A major objective of the 2012 CORK servicing cruise will be the trial installation of a simplified CORK plug system into the abandoned cased basement borehole in Hole U1383B (Fig. F25). In brief, this simplified system termed CORK-lite is designed to connect a simplified wellhead sampling system and seafloor seal to the observatory reentry cone and casing existing in Hole U1383B, enabling this borehole to become a shallow basement observatory at Site U1383. If successful, the CORK-lite will enable monitoring of pressure in shallow basement and also the exchangeable deployment of a simplified downhole instrument string for sampling fluids and microbial material from upper basement.

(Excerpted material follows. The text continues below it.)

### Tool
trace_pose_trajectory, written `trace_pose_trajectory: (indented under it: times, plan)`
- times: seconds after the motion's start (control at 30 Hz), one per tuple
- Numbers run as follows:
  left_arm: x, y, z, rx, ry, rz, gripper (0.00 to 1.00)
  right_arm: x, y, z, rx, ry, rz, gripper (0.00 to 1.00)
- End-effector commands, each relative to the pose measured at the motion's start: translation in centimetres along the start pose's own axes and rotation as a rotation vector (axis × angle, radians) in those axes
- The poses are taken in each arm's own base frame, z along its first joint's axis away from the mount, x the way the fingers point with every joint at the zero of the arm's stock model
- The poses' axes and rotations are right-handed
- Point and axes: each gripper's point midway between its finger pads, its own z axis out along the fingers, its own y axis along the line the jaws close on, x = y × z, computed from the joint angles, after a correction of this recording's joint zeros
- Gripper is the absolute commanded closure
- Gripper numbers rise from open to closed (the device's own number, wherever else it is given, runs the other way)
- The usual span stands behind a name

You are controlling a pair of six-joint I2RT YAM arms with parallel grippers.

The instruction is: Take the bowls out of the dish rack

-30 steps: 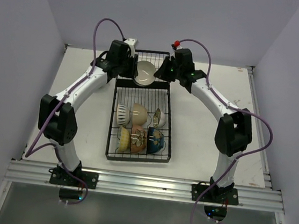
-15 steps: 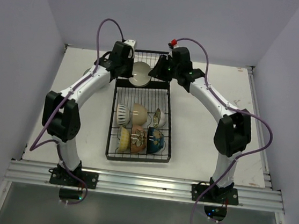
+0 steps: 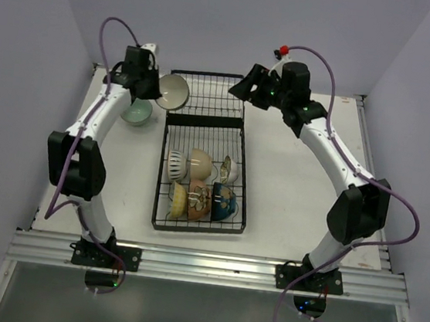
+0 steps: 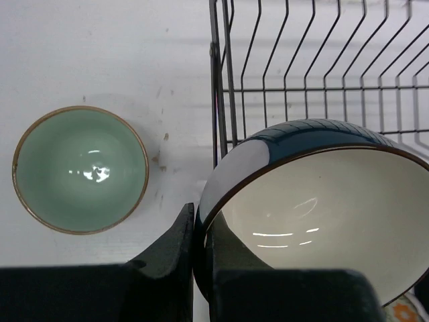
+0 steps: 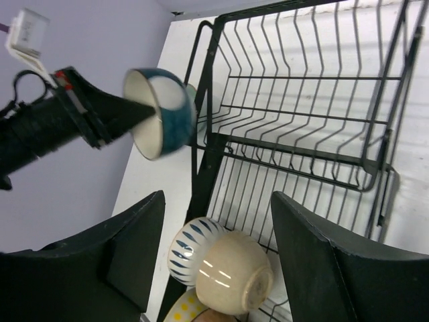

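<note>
Dish rack and bowls.
Black wire dish rack point(image 3: 204, 121), two sections, lies lengthwise; its near section holds six bowls on edge, including a blue-striped bowl point(image 3: 174, 164) and a cream bowl point(image 3: 199, 161). A blue-and-white bowl point(image 3: 172, 92), tilted, hangs pinched in the left gripper point(image 4: 200, 235) beside the far-left corner; a green bowl point(image 3: 136, 111) sits upright left of the rack.

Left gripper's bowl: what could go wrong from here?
1. The left gripper pinches the blue bowl at one spot on its rim, with the bowl tilted on its side. It could slip or swing.
2. The bowl hangs at the dish rack's left edge, so lowering it here might clip the wire.
3. The green bowl sits on the table close by. A careless placement could knock it.
</note>
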Motion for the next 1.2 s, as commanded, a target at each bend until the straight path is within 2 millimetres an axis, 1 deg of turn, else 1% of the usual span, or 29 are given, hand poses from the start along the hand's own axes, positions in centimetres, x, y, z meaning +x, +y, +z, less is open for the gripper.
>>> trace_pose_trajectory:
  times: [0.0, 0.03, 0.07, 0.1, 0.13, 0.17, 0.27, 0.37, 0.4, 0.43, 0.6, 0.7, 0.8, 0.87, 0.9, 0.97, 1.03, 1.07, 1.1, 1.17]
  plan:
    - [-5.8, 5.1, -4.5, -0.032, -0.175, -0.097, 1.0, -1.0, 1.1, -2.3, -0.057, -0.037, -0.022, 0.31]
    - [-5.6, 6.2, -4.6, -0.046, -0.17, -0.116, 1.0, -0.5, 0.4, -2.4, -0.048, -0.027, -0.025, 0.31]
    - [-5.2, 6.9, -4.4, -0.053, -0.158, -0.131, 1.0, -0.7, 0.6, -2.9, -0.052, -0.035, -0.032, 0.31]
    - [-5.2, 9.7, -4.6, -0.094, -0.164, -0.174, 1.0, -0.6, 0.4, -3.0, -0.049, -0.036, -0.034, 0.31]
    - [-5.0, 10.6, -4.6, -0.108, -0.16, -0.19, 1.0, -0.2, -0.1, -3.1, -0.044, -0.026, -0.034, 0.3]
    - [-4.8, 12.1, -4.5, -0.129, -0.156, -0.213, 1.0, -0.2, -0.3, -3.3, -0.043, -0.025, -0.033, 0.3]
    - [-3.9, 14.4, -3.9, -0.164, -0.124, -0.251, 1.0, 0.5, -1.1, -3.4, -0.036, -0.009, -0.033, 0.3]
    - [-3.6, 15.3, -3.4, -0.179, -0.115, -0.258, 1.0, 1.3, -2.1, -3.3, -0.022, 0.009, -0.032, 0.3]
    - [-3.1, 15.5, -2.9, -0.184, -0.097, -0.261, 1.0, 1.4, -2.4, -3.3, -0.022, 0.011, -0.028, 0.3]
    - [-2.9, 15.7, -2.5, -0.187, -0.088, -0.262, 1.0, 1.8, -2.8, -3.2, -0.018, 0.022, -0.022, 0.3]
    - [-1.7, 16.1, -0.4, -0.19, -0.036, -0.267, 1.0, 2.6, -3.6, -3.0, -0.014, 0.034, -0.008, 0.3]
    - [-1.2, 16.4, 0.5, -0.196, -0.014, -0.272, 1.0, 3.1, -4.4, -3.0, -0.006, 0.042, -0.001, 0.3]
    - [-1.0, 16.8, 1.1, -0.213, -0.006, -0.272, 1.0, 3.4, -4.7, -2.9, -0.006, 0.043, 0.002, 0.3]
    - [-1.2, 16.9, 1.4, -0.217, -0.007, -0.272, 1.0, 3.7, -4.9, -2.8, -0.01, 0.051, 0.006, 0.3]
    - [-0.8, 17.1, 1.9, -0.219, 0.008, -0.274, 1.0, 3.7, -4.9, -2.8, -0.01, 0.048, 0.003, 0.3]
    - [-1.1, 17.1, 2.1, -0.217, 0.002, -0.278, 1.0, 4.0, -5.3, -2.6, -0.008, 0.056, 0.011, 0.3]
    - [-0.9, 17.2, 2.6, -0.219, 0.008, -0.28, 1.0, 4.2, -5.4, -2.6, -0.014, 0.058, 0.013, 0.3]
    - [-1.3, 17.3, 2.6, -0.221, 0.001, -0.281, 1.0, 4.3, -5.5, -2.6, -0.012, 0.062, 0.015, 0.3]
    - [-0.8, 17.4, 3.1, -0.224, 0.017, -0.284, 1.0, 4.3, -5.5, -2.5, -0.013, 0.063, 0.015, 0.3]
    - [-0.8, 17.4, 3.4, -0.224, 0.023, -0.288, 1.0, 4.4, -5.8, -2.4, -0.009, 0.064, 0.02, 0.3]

Furthermore, the CORK-lite may also be amenable to future adaptation of other legacy boreholes equipped with reentry cone and casing systems to become subseafloor observatories.

The CORK-lite consists of a 12 inch (ID) pipe with a gravity seal that will contact the 16 inch casing hanger. The 12 inch pipe extends ~2 m above the ROV platform and contains two ¼ inch OD stainless steel valves. These valves are intended to be connected to a pressure logger. The top of the CORK-lite has a removable cap with a rubber seal that is locked in place with a turnable latching mechanism. Also on the cap is a valve to vent borehole pressure to remove the cap should the borehole be under or over pressured. Inside the bottom of the cap is an eyebolt for attaching a shackle connected to Spectra line, a series of OsmoSampler packages, a lowered intake, and sinker bar.

For the CORK-lite deployment in Hole U1383B, a series of operations will be undertaken to install observatory components. Approximately 15 m of open hole extends below steel 10¾ inch casing in Hole U1383B, which is equipped with a reentry cone and ROV landing platform. The ROV platform may be slightly askew, based on VIT imaging during Expedition 336. Assuming that the landing platform skew can be corrected, the CORK-lite will be deployed from the support ship and maneuvered into place with the ROV Jason-II. Following installation of the CORK-lite, pressure loggers will be connected to the sampling valves, and an OsmoSampler instrument string will be latched into the cap. The OsmoSamplers will be designed to hang within open basement hole below casing, to be recovered during a subsequent ROV servicing cruise.